(The data)
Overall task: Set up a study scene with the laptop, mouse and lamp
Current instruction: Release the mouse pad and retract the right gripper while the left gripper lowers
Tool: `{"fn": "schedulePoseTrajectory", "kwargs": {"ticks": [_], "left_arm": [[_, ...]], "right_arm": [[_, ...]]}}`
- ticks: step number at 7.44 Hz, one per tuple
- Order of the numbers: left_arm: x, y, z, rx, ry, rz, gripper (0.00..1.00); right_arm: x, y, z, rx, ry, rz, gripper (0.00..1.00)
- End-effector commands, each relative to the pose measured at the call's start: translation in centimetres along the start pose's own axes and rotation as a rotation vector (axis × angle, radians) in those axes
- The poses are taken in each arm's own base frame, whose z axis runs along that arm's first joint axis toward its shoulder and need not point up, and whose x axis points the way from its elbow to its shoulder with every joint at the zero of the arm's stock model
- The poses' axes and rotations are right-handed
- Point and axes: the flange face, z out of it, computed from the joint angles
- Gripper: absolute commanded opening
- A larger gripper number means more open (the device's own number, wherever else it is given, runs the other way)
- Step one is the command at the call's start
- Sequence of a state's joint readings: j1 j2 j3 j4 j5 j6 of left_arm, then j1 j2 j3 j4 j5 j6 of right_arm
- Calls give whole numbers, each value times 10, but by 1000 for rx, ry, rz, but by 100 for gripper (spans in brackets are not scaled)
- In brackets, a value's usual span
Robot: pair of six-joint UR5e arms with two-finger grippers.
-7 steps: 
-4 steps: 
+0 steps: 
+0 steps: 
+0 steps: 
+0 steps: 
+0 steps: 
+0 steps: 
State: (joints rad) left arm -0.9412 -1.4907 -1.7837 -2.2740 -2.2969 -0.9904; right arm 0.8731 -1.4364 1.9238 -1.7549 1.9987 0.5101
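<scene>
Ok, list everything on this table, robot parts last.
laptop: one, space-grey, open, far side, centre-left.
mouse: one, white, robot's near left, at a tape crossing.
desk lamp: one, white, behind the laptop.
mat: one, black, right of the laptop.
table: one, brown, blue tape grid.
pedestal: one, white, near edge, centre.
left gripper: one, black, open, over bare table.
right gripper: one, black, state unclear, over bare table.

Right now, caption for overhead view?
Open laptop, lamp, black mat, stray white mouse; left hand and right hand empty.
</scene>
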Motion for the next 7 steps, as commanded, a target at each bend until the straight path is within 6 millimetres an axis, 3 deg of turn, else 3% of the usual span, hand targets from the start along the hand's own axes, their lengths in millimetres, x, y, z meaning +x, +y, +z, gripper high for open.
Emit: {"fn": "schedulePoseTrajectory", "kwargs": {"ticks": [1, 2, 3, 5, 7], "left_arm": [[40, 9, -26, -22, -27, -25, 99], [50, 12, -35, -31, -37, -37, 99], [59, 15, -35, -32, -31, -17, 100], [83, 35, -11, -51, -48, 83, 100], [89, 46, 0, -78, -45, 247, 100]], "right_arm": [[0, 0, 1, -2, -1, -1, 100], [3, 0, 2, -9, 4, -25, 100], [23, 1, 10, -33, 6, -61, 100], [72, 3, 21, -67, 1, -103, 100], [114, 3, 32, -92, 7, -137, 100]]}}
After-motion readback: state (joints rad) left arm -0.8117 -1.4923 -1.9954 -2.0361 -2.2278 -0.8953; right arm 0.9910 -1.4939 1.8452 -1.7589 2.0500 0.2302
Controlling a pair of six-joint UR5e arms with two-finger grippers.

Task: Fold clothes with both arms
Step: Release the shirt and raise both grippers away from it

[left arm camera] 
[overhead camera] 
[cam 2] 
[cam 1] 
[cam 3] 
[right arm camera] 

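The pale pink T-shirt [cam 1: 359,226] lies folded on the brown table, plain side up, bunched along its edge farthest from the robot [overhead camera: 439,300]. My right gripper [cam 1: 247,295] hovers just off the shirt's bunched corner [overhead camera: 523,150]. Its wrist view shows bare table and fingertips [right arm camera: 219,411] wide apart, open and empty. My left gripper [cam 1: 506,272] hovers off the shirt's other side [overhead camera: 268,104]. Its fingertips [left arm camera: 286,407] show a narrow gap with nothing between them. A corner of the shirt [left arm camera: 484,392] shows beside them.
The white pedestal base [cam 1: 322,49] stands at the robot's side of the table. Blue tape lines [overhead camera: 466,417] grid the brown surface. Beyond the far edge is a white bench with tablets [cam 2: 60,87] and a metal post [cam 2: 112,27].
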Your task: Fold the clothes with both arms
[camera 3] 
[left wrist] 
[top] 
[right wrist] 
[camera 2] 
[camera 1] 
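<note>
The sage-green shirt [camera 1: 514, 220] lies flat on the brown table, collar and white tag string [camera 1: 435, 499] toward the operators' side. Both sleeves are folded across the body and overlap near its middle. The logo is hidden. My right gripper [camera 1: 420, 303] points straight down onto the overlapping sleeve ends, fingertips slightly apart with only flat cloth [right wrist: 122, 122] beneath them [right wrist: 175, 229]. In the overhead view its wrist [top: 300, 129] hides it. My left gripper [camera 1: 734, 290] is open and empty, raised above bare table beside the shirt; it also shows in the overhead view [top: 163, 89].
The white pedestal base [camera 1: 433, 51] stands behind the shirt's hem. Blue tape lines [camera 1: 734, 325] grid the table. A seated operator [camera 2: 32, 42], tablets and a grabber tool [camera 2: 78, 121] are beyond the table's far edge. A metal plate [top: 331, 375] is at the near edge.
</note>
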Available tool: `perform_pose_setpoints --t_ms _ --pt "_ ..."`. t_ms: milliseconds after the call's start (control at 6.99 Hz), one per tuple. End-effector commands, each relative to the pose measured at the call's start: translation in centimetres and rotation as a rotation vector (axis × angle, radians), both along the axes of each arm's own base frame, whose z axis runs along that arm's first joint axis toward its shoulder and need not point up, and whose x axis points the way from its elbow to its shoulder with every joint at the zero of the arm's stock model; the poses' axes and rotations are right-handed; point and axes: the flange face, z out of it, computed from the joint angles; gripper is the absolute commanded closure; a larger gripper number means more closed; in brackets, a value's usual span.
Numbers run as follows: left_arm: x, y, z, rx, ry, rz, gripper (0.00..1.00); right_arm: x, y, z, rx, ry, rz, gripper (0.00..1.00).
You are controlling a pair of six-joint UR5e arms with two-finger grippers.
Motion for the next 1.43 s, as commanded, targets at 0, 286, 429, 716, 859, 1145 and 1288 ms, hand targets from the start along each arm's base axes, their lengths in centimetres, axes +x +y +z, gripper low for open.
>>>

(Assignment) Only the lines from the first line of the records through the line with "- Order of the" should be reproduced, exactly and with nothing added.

(Response below)
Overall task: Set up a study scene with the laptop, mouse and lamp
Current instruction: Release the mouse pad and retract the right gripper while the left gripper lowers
Tool: `{"fn": "schedulePoseTrajectory", "kwargs": {"ticks": [_], "left_arm": [[_, ...]], "right_arm": [[_, ...]]}}`
- ticks: step number at 7.44 Hz, one per tuple
- Order of the numbers: left_arm: x, y, z, rx, ry, rz, gripper (0.00..1.00); right_arm: x, y, z, rx, ry, rz, gripper (0.00..1.00)

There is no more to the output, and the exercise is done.